Return each line below holding the string "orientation".

====== Entries provided

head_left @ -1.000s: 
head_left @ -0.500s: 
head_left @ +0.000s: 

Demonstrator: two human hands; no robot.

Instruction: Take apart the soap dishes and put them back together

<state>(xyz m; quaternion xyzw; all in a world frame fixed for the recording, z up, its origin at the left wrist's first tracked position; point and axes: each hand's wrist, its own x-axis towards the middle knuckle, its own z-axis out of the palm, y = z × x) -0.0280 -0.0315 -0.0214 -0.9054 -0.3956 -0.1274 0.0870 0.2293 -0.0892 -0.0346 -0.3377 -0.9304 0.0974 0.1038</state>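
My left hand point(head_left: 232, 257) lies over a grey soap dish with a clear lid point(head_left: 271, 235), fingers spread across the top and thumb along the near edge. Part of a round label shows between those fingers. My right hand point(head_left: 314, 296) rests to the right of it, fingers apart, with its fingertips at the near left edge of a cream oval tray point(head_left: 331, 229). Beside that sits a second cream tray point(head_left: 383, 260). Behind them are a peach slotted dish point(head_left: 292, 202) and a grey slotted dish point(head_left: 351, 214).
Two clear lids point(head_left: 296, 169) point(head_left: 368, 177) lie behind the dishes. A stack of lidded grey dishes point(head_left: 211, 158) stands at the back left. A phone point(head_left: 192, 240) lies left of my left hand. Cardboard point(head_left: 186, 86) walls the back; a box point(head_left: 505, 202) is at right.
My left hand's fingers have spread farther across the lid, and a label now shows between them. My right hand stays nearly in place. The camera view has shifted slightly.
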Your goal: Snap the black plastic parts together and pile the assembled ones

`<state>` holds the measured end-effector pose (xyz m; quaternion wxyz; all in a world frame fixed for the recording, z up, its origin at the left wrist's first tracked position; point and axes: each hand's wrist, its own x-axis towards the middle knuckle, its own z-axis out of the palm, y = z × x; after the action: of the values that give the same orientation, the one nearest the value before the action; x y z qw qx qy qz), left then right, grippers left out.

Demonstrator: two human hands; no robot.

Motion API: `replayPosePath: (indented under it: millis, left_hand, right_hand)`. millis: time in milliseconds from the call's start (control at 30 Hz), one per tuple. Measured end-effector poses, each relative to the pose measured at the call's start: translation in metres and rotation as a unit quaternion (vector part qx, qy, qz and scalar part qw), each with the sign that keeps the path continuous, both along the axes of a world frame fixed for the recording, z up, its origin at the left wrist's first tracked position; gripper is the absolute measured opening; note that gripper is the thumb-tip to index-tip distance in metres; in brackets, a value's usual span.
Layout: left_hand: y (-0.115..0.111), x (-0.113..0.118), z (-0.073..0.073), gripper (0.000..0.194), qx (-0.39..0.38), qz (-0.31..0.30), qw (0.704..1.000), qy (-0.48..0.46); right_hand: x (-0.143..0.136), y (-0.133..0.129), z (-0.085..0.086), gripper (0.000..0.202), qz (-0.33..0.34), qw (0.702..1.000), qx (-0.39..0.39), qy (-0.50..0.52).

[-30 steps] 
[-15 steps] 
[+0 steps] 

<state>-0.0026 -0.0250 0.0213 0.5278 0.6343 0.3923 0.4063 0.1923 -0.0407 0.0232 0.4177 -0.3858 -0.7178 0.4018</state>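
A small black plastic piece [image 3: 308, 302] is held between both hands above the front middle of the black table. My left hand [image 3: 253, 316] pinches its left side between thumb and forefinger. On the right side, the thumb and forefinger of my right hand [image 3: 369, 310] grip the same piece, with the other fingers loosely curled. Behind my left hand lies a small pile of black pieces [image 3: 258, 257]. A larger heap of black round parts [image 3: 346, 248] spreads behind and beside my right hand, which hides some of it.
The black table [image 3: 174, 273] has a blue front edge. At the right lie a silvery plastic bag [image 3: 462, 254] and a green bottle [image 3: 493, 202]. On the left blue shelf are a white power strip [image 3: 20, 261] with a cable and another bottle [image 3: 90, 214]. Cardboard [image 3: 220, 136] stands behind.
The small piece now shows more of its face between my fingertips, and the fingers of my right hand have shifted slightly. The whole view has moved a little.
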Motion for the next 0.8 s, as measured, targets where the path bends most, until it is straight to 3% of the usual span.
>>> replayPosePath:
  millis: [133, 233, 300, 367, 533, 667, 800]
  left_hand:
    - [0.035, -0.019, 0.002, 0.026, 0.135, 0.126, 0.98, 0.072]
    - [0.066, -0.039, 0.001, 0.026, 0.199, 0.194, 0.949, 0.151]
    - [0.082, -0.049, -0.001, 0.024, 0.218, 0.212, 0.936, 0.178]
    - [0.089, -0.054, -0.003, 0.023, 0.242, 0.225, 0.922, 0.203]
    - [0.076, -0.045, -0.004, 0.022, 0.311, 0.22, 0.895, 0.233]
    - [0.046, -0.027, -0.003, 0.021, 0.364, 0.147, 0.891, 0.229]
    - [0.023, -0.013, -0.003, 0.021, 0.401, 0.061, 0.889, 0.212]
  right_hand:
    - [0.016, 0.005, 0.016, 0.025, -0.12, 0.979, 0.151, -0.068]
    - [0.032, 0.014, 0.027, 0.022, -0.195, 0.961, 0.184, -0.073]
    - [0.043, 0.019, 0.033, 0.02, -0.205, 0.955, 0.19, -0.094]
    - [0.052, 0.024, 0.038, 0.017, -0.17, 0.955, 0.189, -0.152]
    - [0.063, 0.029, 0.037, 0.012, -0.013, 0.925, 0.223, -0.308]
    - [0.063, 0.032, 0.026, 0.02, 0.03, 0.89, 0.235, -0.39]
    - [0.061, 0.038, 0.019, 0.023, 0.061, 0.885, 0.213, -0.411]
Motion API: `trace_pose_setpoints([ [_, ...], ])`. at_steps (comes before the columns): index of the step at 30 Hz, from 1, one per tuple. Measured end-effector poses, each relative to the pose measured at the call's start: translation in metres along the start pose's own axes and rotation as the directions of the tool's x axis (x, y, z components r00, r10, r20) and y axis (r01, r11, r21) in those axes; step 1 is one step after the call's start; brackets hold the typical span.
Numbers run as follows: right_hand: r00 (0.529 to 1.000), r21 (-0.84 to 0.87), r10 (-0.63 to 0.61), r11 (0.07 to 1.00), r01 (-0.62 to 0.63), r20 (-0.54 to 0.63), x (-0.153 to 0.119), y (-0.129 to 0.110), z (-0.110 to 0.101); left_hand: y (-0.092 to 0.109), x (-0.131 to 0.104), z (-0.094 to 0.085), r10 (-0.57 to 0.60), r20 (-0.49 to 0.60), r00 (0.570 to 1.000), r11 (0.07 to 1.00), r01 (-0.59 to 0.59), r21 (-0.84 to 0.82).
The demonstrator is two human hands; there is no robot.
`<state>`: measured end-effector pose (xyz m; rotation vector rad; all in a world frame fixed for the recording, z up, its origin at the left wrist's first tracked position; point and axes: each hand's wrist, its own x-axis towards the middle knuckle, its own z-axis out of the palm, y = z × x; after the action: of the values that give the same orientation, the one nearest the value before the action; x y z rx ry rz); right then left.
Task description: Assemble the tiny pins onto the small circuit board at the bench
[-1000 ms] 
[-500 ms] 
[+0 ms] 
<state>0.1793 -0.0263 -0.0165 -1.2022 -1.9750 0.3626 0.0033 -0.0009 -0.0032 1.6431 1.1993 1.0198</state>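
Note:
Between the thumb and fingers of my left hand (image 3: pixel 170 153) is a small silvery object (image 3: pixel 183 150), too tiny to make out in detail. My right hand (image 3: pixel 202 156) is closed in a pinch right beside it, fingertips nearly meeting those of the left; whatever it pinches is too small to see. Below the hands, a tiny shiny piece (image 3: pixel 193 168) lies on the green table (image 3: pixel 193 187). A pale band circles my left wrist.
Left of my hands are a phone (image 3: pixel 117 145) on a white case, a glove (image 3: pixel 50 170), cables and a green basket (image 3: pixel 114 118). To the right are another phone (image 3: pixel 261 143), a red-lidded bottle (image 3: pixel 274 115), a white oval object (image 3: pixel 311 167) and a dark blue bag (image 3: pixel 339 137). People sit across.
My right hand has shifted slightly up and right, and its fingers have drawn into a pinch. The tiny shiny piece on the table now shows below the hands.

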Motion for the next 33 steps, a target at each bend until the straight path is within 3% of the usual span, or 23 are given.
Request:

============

**Written reply:**
`<state>` holds the measured end-effector pose (xyz m; quaternion wxyz; all in a world frame fixed for the recording, z up, its origin at the left wrist's first tracked position; point and axes: each hand's wrist, its own x-axis towards the middle knuckle, its own z-axis out of the palm, y = z × x; after the action: of the values that give the same orientation, the one nearest the value before the action; x y z qw qx qy qz), left then right, grippers left out.
`<state>`: measured end-effector pose (xyz m; rotation vector rad; all in a world frame fixed for the recording, z up, its origin at the left wrist's first tracked position; point and axes: each hand's wrist, its own x-axis towards the middle knuckle, its own z-axis out of the palm, y = z × x; after the action: of the values that give the same orientation, the one nearest the value before the action; x y z rx ry rz); right then left.

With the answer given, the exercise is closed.